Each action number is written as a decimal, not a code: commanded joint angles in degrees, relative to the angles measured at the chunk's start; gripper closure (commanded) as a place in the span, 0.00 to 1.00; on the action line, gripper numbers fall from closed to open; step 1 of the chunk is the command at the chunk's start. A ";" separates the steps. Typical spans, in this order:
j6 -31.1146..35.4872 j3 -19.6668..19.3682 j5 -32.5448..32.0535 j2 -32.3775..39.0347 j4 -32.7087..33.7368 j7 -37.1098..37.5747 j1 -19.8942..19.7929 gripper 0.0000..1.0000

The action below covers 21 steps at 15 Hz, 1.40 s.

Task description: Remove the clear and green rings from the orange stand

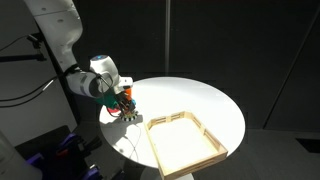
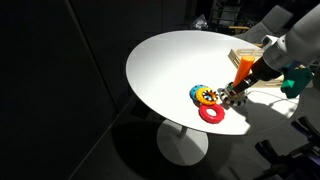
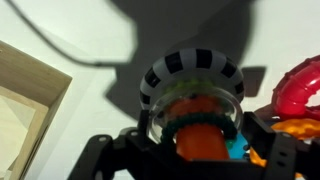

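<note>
Wrist view: ribbed clear ring (image 3: 190,66) encircles the rounded orange stand (image 3: 200,143).

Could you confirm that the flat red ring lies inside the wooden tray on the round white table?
Not inside: an exterior view shows the flat red ring lying on the bare top of the round white table, outside the wooden tray.

A round white table (image 2: 170,65) stands amid dark surroundings.
</note>
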 commanded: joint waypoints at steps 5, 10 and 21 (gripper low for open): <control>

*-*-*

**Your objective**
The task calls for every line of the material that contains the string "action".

**Answer to this problem**
Each action number is written as a decimal, not a code: commanded joint angles in degrees, relative to the angles measured at the chunk's start; gripper closure (commanded) as a place in the span, 0.00 to 1.00; on the action line, gripper numbers fall from closed to open; step 1 of the chunk is the command at the chunk's start. A ";" separates the steps. Typical spans, in this order:
The action below covers 21 steps at 15 Hz, 1.40 s.

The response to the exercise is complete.